■ **Task statement**
Return all the data exactly, keeping the pictures out.

....

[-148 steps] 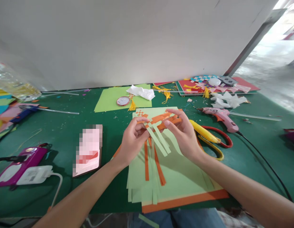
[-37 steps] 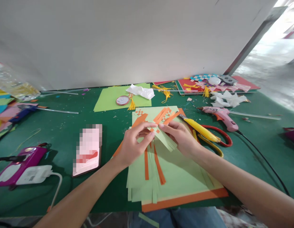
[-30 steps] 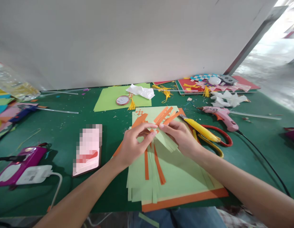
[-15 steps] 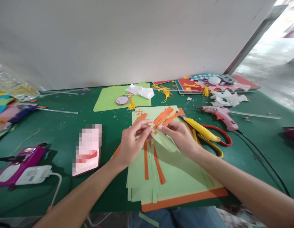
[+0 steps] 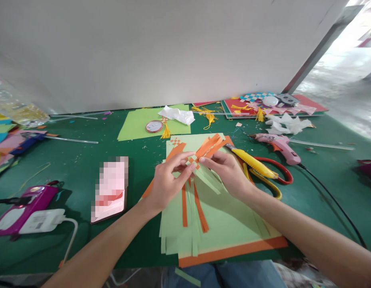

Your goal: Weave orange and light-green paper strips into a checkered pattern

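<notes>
Between my two hands is a small woven piece of orange and pale green paper strips [image 5: 193, 161], checkered in the middle with loose strip ends fanning out. My left hand [image 5: 172, 176] pinches its left side between thumb and fingers. On the right side, my right hand [image 5: 225, 170] grips it, the thumb resting near the checkered part. Below lies a stack of pale green paper sheets [image 5: 230, 224] with an orange sheet [image 5: 233, 251] showing at its front edge. Loose orange strips [image 5: 200, 206] and green strips rest on the stack. A small checkered piece [image 5: 175, 141] lies at its far left corner.
Right of the stack are a yellow utility knife [image 5: 254, 163], scissors with red and yellow handles [image 5: 285, 172] and a pink glue gun [image 5: 278, 146] with its cord. A phone [image 5: 110, 188] and a purple power strip [image 5: 26, 210] lie left. Behind stands a pale wall [image 5: 161, 52].
The woven piece has turned slightly, and its orange ends sit closer together. My left fingers have shifted a little to the right along it; my right hand has hardly moved.
</notes>
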Available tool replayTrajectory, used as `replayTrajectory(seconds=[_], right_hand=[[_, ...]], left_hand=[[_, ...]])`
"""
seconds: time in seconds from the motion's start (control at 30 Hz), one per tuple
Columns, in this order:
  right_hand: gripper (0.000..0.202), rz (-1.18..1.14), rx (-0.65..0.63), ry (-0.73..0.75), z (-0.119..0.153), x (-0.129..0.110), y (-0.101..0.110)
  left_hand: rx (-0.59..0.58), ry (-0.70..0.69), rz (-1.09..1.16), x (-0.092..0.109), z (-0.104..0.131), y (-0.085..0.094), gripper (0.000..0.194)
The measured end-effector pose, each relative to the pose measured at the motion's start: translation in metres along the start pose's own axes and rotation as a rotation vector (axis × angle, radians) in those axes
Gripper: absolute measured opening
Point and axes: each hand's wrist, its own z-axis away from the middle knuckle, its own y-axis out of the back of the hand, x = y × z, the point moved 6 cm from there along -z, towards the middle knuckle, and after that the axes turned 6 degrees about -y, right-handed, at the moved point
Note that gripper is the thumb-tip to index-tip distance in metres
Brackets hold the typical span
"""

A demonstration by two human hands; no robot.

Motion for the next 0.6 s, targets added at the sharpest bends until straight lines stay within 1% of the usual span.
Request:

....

■ **Reply to the exercise**
[-148 steps] 
[-37 steps] 
[-30 steps] 
[-15 steps] 
[+0 steps] 

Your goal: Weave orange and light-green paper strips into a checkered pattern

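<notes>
Between my two hands is a small woven piece of orange and pale green paper strips [image 5: 193, 161], checkered in the middle with loose strip ends fanning out. My left hand [image 5: 172, 176] pinches its left side between thumb and fingers. On the right side, my right hand [image 5: 225, 170] grips it, the thumb resting near the checkered part. Below lies a stack of pale green paper sheets [image 5: 230, 224] with an orange sheet [image 5: 233, 251] showing at its front edge. Loose orange strips [image 5: 200, 206] and green strips rest on the stack. A small checkered piece [image 5: 175, 141] lies at its far left corner.
Right of the stack are a yellow utility knife [image 5: 254, 163], scissors with red and yellow handles [image 5: 285, 172] and a pink glue gun [image 5: 278, 146] with its cord. A phone [image 5: 110, 188] and a purple power strip [image 5: 26, 210] lie left. Behind stands a pale wall [image 5: 161, 52].
The woven piece has turned slightly, and its orange ends sit closer together. My left fingers have shifted a little to the right along it; my right hand has hardly moved.
</notes>
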Available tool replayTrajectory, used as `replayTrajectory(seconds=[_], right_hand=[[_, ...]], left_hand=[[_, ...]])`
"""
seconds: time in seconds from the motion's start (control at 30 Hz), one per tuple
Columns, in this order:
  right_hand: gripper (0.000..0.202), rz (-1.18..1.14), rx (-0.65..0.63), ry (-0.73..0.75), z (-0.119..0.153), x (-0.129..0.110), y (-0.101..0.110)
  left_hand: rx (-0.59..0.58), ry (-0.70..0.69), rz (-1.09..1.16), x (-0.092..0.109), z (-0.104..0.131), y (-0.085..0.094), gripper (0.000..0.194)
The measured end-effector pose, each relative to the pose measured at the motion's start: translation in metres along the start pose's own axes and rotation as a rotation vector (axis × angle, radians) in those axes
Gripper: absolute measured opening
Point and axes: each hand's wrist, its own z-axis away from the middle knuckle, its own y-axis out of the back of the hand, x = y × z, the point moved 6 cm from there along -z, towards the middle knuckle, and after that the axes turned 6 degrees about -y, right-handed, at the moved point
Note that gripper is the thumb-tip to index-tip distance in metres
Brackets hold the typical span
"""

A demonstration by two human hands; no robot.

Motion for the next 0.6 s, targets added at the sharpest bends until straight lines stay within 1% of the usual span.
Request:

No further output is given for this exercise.